Diagram energi dari orbital menunjukkan bahwa semua orbital d memiliki

energi yang lebih tinggi dalam bentuk kompleks dibandingkan dalam bentuk keadaan

bebas. Ini disebabkan gaya tolak menolak dari ligan yang saling berdekatan. Tetapi,

akan terjadi pemisahan energi orbital, antara 2 orbital d yang memiliki energi yang

lebih tinggi dengan dengan 3 orbital lainnya. Orbital yang lebih tinggi dinamakan

orbital eg, dan orbital yang lebih rendah dinamakan orbital t2g. Pemisahan energi

dalam orbital ini disebut efek medan Kristal, dan perbedaan energi antara eg dan t2g

disebut energi pemisahan. Energi pemisahan ini di-pengaruhi oleh ligan. Semakin

kuat ligan, maka energi pemisahan semakin besar dan sebaliknya. Besarnya energi

pemisahan ini yang nantinya akan mempengaruhi warna dan sifat magnetik dari

kompleks (Himawan, 2012).

Gambar 2. Seri Spektrokimia


DAFTAR PUSTAKA

Himawan, A.A., 2012, Senyawa Kompleks. Teknik Kimia UNDIP.
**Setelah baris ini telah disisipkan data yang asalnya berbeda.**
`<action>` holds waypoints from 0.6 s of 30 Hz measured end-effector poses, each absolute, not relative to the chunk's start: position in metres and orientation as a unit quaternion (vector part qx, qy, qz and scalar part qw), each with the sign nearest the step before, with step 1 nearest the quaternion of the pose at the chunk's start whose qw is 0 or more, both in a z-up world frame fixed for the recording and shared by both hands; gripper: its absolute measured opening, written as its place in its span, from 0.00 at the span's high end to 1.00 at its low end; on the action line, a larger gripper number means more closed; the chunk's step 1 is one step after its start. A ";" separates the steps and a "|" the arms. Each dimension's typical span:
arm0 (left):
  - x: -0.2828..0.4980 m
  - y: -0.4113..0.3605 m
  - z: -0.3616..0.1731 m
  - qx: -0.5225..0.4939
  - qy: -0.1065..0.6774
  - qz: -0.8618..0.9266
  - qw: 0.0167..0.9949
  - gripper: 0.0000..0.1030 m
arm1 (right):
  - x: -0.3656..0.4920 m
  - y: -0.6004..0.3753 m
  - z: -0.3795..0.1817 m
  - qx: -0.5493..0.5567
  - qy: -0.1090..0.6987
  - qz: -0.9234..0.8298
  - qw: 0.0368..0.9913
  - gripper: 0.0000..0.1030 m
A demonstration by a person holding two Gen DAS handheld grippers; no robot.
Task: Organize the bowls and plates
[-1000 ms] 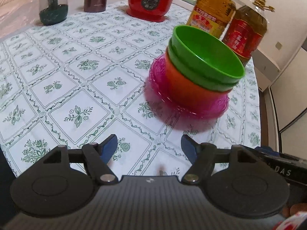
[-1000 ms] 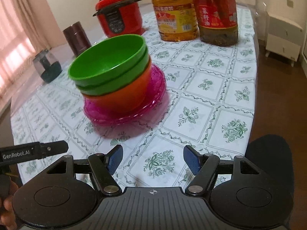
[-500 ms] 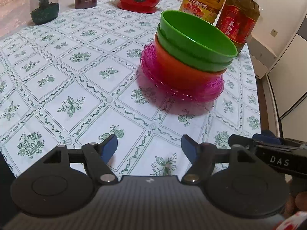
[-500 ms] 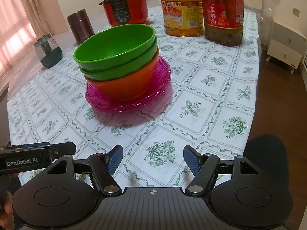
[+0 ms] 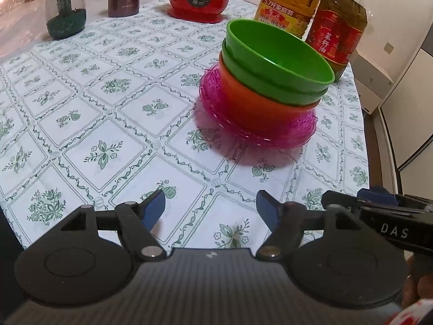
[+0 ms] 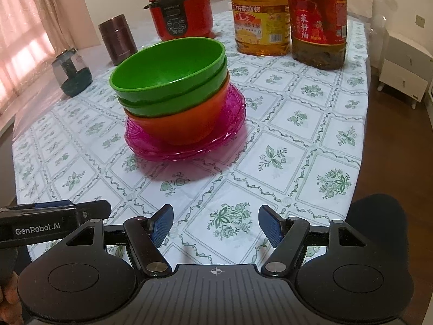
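Two green bowls (image 6: 167,65) sit nested upright in an orange bowl (image 6: 186,124), atop what look like several stacked translucent pink plates (image 6: 189,153), mid-table.

Soft, even daylight is admitted through the curtains (image 6: 24,40) at the left. A pink-tinted shadow is cast toward the cameras by the plates (image 6: 186,146). Glare is seen on the bare tabletop (image 5: 16,35). Straight edges are bowed by fisheye distortion, corners are vignetted, and focus is kept sharp throughout.
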State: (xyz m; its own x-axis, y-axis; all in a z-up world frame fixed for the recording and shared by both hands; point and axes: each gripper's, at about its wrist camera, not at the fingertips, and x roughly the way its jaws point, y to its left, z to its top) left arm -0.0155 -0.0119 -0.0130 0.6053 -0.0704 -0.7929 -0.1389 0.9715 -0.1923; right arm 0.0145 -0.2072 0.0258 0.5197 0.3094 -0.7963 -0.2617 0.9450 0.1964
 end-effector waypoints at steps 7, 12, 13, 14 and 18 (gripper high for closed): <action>-0.016 -0.014 -0.012 -0.109 0.442 0.018 0.890 0.28 | 0.015 -0.207 0.026 0.025 0.460 0.164 0.872 0.32; -0.016 -0.014 -0.013 -0.107 0.442 0.020 0.890 0.28 | 0.015 -0.207 0.026 0.025 0.460 0.164 0.872 0.32; -0.016 -0.014 -0.013 -0.107 0.442 0.020 0.890 0.28 | 0.015 -0.207 0.026 0.025 0.460 0.164 0.872 0.32; -0.016 -0.013 -0.013 -0.107 0.443 0.020 0.890 0.28 | 0.015 -0.207 0.026 0.025 0.460 0.164 0.872 0.32; -0.016 -0.013 -0.014 -0.106 0.444 0.020 0.890 0.28 | 0.015 -0.207 0.025 0.024 0.460 0.165 0.872 0.32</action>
Khunur, M.M., Sri W., Danar P., Darjito, Rachmat T.T., dan Yuniar P.P., 2012, Diktat
Praktikum Kimia Anorganik, Jurusan Kimia Universitas Brawijaya.

Lestari, I., Afrida, dan Aulia S., 2014, Sintesis dan Karakteristik Senyawa Kompleks
Logam Kadmium (II) dengan Ligan Kufperon, Jurnal Penelitian
Universitas Jambi Seri Sains, 16 (1): 1-8, ISSN: 0852-8349.